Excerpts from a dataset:
________

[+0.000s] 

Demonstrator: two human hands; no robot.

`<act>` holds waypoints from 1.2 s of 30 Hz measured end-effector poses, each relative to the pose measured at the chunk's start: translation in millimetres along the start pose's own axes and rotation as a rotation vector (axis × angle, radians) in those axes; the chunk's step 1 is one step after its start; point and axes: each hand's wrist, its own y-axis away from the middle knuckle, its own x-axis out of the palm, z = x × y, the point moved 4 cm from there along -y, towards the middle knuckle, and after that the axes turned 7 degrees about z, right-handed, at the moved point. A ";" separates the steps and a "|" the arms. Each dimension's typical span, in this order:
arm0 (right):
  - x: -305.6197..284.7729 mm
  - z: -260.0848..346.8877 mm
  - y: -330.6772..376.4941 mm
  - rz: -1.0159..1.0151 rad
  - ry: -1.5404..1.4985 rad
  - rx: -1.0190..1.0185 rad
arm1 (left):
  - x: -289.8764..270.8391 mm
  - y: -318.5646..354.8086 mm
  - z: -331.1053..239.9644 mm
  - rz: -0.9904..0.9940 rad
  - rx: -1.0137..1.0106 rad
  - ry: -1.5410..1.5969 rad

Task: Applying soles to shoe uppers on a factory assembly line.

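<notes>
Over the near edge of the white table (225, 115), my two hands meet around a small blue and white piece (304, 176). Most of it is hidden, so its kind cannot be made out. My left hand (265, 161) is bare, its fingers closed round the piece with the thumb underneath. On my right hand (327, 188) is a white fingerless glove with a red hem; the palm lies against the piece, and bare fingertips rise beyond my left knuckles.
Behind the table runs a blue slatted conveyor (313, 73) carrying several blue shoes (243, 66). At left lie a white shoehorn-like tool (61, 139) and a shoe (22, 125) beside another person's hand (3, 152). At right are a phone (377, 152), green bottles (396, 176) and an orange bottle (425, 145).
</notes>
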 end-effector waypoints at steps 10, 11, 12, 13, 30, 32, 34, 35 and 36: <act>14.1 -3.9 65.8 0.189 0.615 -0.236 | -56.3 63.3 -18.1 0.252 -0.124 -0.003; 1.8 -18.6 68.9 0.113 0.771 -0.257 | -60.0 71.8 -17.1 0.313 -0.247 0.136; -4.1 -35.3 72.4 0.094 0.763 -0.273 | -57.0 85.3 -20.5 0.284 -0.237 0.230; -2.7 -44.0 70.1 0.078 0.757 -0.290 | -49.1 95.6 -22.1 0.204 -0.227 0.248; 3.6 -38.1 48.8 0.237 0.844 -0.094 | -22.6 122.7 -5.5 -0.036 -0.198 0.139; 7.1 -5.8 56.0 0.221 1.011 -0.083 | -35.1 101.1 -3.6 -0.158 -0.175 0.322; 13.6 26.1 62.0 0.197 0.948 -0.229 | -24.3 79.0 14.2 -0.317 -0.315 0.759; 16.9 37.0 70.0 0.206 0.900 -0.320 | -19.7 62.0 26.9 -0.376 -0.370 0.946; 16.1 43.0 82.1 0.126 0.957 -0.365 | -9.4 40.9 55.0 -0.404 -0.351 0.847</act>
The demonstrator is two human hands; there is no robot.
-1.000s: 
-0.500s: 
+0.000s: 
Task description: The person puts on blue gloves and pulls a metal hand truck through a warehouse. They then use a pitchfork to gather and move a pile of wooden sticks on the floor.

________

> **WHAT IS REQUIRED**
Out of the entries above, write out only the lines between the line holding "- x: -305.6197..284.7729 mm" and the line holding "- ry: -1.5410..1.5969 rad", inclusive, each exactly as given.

> **RESULT FOR THIS TASK**
  - x: -305.6197..284.7729 mm
  - z: -260.0848..346.8877 mm
  - y: -330.6772..376.4941 mm
  - rz: -1.0159..1.0151 rad
  - ry: -1.5404..1.4985 rad
  - rx: -1.0190..1.0185 rad
arm1 (left):
  - x: -289.8764..270.8391 mm
  - y: -318.5646..354.8086 mm
  - z: -331.1053..239.9644 mm
  - rz: -0.9904..0.9940 rad
  - rx: -1.0137..1.0106 rad
  - ry: -1.5410..1.5969 rad

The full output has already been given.